イスラエル、ドイツ、オランダ在住のメンバーが立ち上げたElasticは、設立された瞬間から「分散型企業」でした。したがって、分散と多様性の強みをよく知っています。ちなみに、最初に雇用された社員は技術者ではありません。世界中に現地法人の設立を行うためCFO(最高財務責任者)が参画しました。世界の税と労働に関する法令に対応できるようになり、雇用対象となる人材の母体数が爆発的に増えました。

私たちは元々オープンソースプロジェクトに参画しており、最高のコードと優れたアイデアが世界のあらゆるところで、さまざまな人によって生み出されることをよく理解していました。誰でも、どこからでも参加できる会社にした理由はそこにあります。

多様性の強み

「分散」は、単に対応が早いとか、24時間サポートがあるという意味ではありません。1拠点で大量の正社員を雇い、夜勤と残業ありのシフトで回せば、即時対応と24時間サポートは達成できます。あるいは、多少の在宅社員を雇う方法もあるでしょう。しかし、「分散型企業」の本当の意義は、多様性ならではの強みを活かすことにあります。さまざまな人がいると、問題へのアプローチもバラエティ豊かなものになります。それが強みになります。

思考は文化によって形成されます。生まれた家庭や育て方、言語、伝統、周囲の環境、土地柄、学校教育... そうしたすべてのものが思考のパターンを形成します。しかし、Elasticが企業として成功するためには、あらゆるパターンの思考が必要です。つまり、似たような思考パターンを持つコミュニティでは簡単に合意を形成することができます。しかし、そのやり方は偏見に陥りやすく、誤った結論を導きがちです。思考パターンのバラエティが豊かな場合は?合意形成は簡単ではありません。しかし、そこで導き出されたソリューションは時を経ても通用するものになります。

レジリエンスを支援する

分散型システムは、十分なレジリエンス(回復力)がある環境で能力を発揮します。それは企業も同じです。さまざまな課題を克服できるよう、私たちは継続的にElastic Stackを改善しますが、従業員に対しても同様です。社員の所在地は関係ありません。働く機会を提供するだけではなく、継続的にエンパワーメントを行う必要があります。

レジリエンシーの高い組織を作るために、理解すべき点があります。それは、分散型システムを機能させているのはツールではなく、人であるということ。たとえばビデオ会議や共有カレンダーの多い組織ほど、いろいろなことがうまくいきます。新しく入った社員に対し、ここではあらゆる文化が受け入れられると伝えることで、温かい歓迎になります。フレキシブルなスケジュールを設定することで、さまざまなタイムゾーンから働きやすくなります。同僚から好意的な対応を受けていると感じられることは、あらゆる状況でポジティブな作用を生みます。

仲間意識を築く

Elasticは十分な意図から、深く考えて雇用します。賢さ、好奇心、人柄、他者への敬意は、すべてのElasticianに求められる資質です。Elasticにフィットする仲間を絶えず探すと同時に、Elasticが社員に寄り添う方法をいつも追求しています。新しく加わる社員一人ひとりに、Elasticをより良い会社にしてもらうことが目標です。また、社員の貢献に十分報いたいと考えています。

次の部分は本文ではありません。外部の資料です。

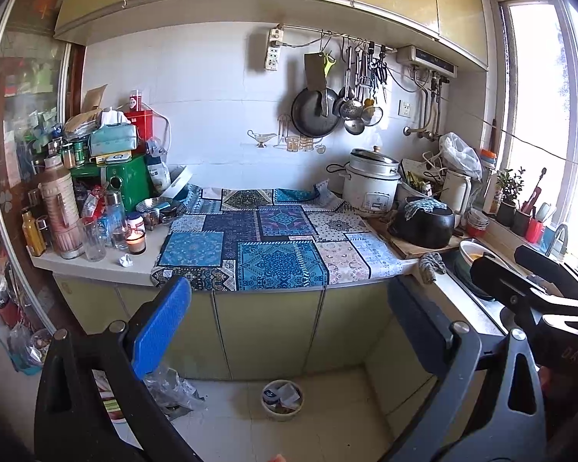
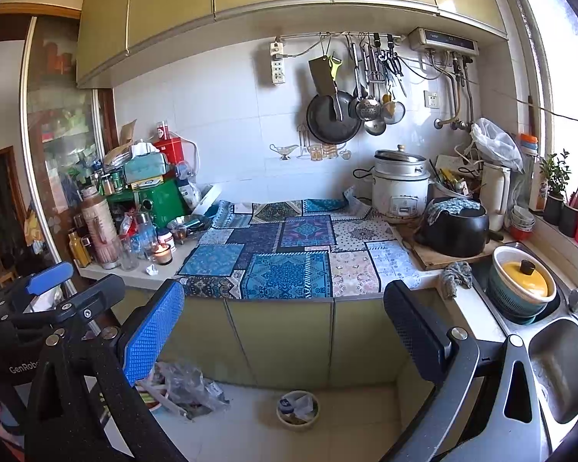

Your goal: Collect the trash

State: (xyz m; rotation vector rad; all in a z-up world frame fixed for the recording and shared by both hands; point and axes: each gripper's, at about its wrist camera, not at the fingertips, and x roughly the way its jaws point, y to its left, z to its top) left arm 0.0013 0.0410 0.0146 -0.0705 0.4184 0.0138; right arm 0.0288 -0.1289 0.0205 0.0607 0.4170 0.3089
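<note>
White crumpled paper ball [image 1: 125, 260] on counter edge, beside lit candle jar [image 1: 136, 241]
my left gripper [image 1: 289, 331] and right gripper [image 2: 285, 331] both spread wide, empty; round floor bin [image 1: 282, 399] below

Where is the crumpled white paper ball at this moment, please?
In both wrist views the crumpled paper ball lies on the bare countertop at the left, just in front of the lit candle and left of the patterned cloth.

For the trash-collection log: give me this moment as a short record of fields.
place: kitchen counter with patchwork cloth
trash on counter: crumpled paper beside lit candle
bin: small bowl on floor, already holding scraps
floor clutter: plastic bag by the cabinets
left hand-held gripper: open, empty
right hand-held gripper: open, empty
</note>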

Elasticは、単に社員が集まって「よく働く」会社は目指しません。一緒によく創り、想像を巡らせ、たくさん笑い、集まってめっちゃ踊る(最後の1つはオプションですが、マジメな話です)会社を目指しています。誰がどこにいても、つながっていると感じる、そんな仲間意識の文化を築くことが目標です。

ユーザーとコミュニティを支え、支えられるために

企業としてのElasticは、Elasticというコミュニティを構成する1つの要素にすぎません。社内のチームがElastic製品のユーザー(エンジニアでもあります)と直接コミュニケーションをとることがすべての基礎です。こうした「コミュニケーションの文化」があるからこそ、オープンソースへのコミットメントを維持できます。Elasticにはコミュニティが必要です。コミュニティからのインプットがなければ、Elasticではありえません。

あらゆる場所にElasticの社員がいることで、あらゆる場所のユーザーを理解することができます。ユーザーの所在地を問わず、言語や文化の壁に阻まれることなく、サービスを提供することができます。「分散している」ことは時として大変な労力を伴います。いつも全員が「分散」している、というわけでもありません。しかし「分散」は、Elasticが目指す成功の土台です。